EXERCISE:
Begin with the first line below and retype each line exactly through the line containing "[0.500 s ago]". Any pictures are to be left out.

INFORMATION SUPPLIED:
━━━

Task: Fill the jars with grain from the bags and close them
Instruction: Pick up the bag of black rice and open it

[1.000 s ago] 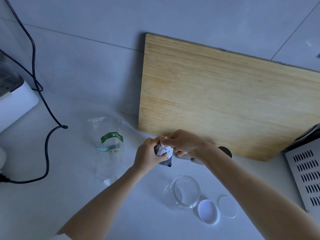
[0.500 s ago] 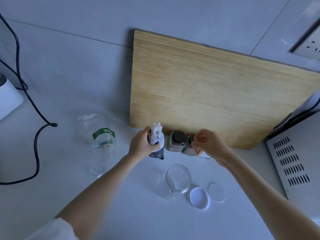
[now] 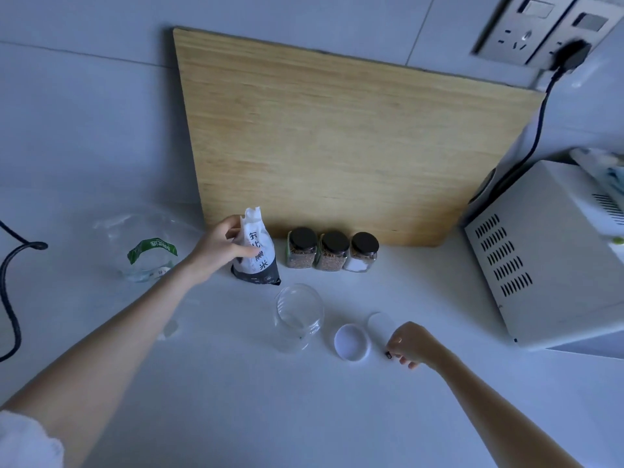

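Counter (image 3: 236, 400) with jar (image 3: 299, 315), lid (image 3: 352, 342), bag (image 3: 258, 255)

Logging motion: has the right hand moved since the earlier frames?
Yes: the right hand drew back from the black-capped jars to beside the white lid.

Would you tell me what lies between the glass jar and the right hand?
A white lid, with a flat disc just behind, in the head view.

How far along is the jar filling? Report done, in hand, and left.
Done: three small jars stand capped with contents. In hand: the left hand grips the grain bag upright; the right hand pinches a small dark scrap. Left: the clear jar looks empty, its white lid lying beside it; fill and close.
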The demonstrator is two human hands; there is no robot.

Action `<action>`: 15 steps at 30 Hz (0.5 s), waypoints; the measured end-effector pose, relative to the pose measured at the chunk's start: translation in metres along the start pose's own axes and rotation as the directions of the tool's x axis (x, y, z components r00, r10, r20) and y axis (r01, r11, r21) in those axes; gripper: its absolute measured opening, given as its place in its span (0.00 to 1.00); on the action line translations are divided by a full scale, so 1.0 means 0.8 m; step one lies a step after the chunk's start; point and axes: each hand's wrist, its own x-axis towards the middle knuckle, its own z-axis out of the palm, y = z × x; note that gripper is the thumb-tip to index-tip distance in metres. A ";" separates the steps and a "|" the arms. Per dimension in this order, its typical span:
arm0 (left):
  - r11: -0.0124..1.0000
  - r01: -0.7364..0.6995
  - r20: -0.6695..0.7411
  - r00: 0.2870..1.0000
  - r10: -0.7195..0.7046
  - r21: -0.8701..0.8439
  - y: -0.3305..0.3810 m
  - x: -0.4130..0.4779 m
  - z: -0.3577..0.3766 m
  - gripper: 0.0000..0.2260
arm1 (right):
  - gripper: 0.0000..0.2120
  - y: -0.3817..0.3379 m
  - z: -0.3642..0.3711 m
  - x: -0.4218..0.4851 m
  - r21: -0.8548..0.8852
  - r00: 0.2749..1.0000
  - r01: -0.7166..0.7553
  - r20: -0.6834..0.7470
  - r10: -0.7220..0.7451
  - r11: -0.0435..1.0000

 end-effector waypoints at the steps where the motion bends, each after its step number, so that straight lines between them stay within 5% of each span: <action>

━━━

EXPECTED ANSWER:
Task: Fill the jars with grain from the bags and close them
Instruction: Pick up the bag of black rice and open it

[1.000 s ago] 
[0.500 s ago] 

The answer has nothing more to it.